See this previous HN discussion about Elm's persistent data structures:
[https://news.ycombinator.com/item?id=7686272](https://news.ycombinator.com/item?id=7686272)

------
mcphage
You claim that this is reactive rather than imperative, but instead, it feels
imperative instead of object oriented.

You still have your "setup method":

    
    
        Signal.map show (Signal.foldp update initShip inputSignal)
    

and your "handle updates method":

    
    
        updateVelocity newVel (updateShooting isShooting (applyPhysics dt ship))
    

And the distinction between "set the ship's position to ship.position +
ship.velocity * dt" and "create a new ship similar to the old ship but the
velocity is ship.position + ship.velocity * dt" seems like splitting hairs.

It's not OO, definitely—but it doesn't feel like you're _doing_ anything
differently than you would if this was a purely structural program, even if
some of the details are different. If this was straight C, "update" would be a
method that gets called 30 times per second, and "main" would get called when
the game starts, and everything else would map pretty much line-for-line.

Similarly, the "functional-reactive" nature of it feel like an implementation
detail, rather than a different way of thinking about the code—in your update
method you still walk through the steps "was <\- or -> pressed? was ^ pressed?
Move the ship. Fire your gun. Change your velocity." Maybe some of them don't
need to be recalculated? Okay, but as the programmer you still need to
describe the same steps, even if some of them get optimized away.

And honestly, even going through the same steps, it makes it harder to
understand.

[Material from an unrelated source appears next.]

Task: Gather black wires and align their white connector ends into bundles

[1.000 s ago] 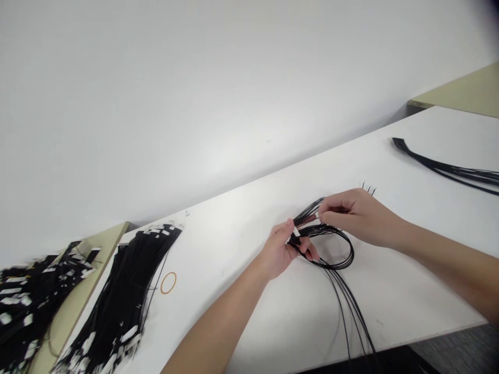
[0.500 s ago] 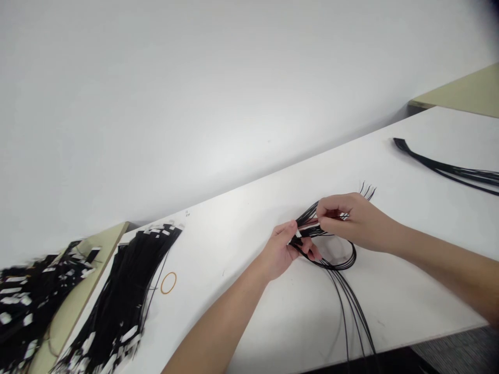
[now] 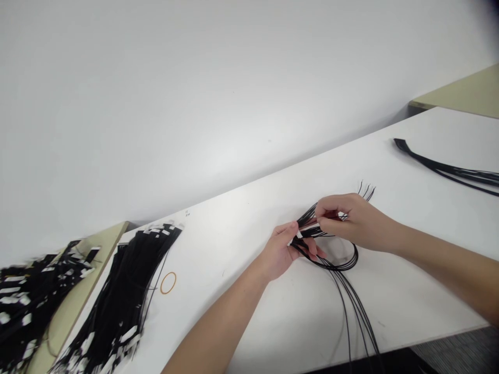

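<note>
My left hand (image 3: 286, 249) is closed around a looped bundle of thin black wires (image 3: 346, 266) above the white table. A small white piece shows under its thumb. Thumb and fingers of my right hand (image 3: 345, 215) are pinched together at the upper part of the same loop, just right of the left hand. What exactly lies between those fingertips is partly hidden. Several loose wire ends stick up behind the right hand, while longer strands hang down over the table's front edge.
A thick pile of black cables with white ends (image 3: 120, 291) lies on the table (image 3: 218, 259) at left. Another cable pile (image 3: 35, 296) rests on a yellowish board beyond it. An orange rubber band (image 3: 168, 283) is near the first pile. More black cables (image 3: 448, 167) lie at far right.
Almost nothing differs. The wire loop and its hanging strands have shifted very slightly, and both hands keep nearly the same place and grip.
</note>
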The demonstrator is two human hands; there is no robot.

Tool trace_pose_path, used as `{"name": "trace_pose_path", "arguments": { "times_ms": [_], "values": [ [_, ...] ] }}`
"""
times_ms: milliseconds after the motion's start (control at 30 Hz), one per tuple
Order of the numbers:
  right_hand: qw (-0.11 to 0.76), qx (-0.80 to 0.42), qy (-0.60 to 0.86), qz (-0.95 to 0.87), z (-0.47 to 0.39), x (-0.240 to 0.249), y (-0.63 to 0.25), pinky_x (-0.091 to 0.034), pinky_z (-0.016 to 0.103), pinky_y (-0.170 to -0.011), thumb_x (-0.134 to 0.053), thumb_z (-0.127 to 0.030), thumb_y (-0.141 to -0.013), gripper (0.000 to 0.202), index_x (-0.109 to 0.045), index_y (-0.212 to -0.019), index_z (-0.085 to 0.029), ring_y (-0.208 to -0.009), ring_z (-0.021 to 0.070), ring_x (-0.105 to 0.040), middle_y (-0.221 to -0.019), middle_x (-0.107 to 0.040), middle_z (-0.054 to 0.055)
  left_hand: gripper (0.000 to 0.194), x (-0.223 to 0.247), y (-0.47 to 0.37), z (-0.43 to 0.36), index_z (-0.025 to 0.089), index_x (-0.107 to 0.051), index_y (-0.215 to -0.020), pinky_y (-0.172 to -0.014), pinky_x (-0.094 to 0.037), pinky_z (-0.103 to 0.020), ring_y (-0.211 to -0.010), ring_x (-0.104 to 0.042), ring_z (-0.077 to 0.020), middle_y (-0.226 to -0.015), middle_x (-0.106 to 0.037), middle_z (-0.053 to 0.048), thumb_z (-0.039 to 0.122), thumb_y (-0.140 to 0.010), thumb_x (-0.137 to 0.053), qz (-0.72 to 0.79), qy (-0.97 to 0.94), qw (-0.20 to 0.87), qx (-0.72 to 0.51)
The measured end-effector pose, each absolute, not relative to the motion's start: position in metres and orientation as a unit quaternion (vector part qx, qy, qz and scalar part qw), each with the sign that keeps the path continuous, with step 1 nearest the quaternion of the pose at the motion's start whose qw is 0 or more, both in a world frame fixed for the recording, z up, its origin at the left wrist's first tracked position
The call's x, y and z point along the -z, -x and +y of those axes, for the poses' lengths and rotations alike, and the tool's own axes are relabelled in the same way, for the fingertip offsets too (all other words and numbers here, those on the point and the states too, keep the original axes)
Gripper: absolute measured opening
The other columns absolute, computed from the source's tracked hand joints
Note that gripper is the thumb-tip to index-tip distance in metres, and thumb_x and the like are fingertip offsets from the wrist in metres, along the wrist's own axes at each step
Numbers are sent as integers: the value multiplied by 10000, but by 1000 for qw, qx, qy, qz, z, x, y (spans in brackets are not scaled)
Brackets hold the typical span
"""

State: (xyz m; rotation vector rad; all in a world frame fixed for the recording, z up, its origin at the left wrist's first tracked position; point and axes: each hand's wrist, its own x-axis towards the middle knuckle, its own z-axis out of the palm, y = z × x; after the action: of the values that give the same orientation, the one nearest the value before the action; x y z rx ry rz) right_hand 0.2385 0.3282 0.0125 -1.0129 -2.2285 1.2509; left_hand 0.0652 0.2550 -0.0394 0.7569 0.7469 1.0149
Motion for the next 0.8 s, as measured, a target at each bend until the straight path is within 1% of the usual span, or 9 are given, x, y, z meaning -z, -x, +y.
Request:
{"name": "trace_pose_path", "arguments": {
  "times_ms": [100, 167, 300, 367, 400, 467, 567, 700, 800],
  "values": [
    [200, -449, 363, -791, 328, -12, -238, -331, 226, -537, -480, -181, -767, 134, -490, -633, -178, -575, 96, -416, -599, -477, -28, 477, 38, -65, 256, 89, -583, -1078, -675, -452, -325, -741, -644, -264, -660, -568, -84, 481, -898, -379, 344, -329, 750, -460],
    [217, -436, 371, -791, 328, -12, -238, -351, 233, -552, -485, -251, -814, 154, -522, -679, -186, -597, 107, -447, -630, -514, -17, 504, 38, -64, 257, 111, -572, -1126, -669, -452, -308, -752, -646, -259, -671, -568, -74, 509, -893, -369, 341, -303, 759, -464],
    [320, -328, 424, -781, 335, -5, -242, -405, 252, -623, -449, -365, -878, 186, -569, -887, -223, -680, 128, -513, -784, -594, 7, 545, 40, -61, 259, 191, -499, -1273, -651, -455, -277, -763, -654, -240, -721, -586, -55, 545, -885, -352, 325, -228, 777, -488],
    [341, -276, 476, -762, 342, -2, -245, -407, 254, -593, -406, -373, -897, 204, -554, -955, -244, -647, 126, -515, -804, -603, 7, 544, 39, -60, 260, 208, -499, -1278, -631, -455, -265, -777, -659, -246, -731, -594, -52, 551, -878, -363, 318, -202, 778, -503],
    [325, -260, 503, -758, 345, -1, -247, -399, 254, -560, -389, -376, -901, 213, -549, -963, -250, -615, 126, -508, -791, -603, 6, 540, 39, -60, 260, 215, -503, -1275, -617, -454, -259, -788, -661, -252, -733, -598, -52, 552, -875, -370, 313, -194, 777, -510],
    [254, -239, 541, -765, 351, 0, -251, -366, 254, -497, -382, -389, -893, 228, -556, -927, -247, -558, 131, -491, -738, -599, 7, 525, 38, -60, 259, 224, -516, -1263, -590, -451, -249, -825, -661, -267, -747, -613, -57, 548, -870, -387, 306, -185, 774, -522],
    [144, -232, 533, -801, 355, 0, -252, -353, 261, -486, -411, -402, -866, 244, -584, -829, -235, -566, 146, -503, -699, -598, 12, 497, 37, -60, 259, 233, -534, -1245, -575, -457, -249, -901, -649, -289, -822, -645, -74, 533, -869, -407, 297, -175, 772, -534],
    [95, -298, 450, -837, 349, 1, -249, -377, 252, -527, -459, -402, -837, 252, -595, -735, -217, -623, 136, -521, -742, -602, 7, 477, 36, -59, 259, 256, -537, -1246, -570, -469, -249, -966, -629, -291, -955, -665, -81, 521, -867, -424, 291, -150, 773, -544],
    [73, -339, 401, -848, 345, 2, -247, -352, 237, -507, -466, -416, -835, 306, -540, -649, -185, -581, 114, -462, -676, -548, 5, 468, 37, -58, 260, 266, -543, -1241, -557, -474, -249, -995, -618, -295, -988, -666, -79, 521, -863, -435, 291, -142, 771, -548]
  ]
}}
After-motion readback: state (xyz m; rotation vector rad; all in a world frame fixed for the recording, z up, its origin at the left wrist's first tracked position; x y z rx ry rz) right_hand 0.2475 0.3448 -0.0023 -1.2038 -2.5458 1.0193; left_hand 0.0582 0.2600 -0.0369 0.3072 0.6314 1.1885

Take your update function:

    
    
        updateVelocity newVel (updateShooting isShooting (applyPhysics dt ship))
    

Okay, so you have an applyPhysics method that takes a ship, and a dt. That's
pretty clear. And it returns... something, and that something gets passed into
updateShooting, and then what updateShooting returns gets passed into
updateVelocity. You have to go elsewhere to read that, okay, applyPhysics and
updateShooting both return ships. The same steps, written in a more imperative
syntax:

    
    
        applyPhysics(ship, dt);
        updateShooting(ship, isShooting);
        updateVelocity(ship, newVel);
    

Which (a) makes it more clear that a ship gets passed into each method, but
(b) also lets you pass in the more important parameter first, which aids
readability, and (c) lets you list the methods in the order that they occur,
rather than writing them in the _reverse_ of the order they occur. To at least
get the better argument order with Elm you'd have to write it:

    
    
        updateVelocity (updateShooting (applyPhysics ship dt) isShooting) newVel
    

Which is completely unreadable—you're reduced to counting parentheses to see
which method "isShooting" gets passed into.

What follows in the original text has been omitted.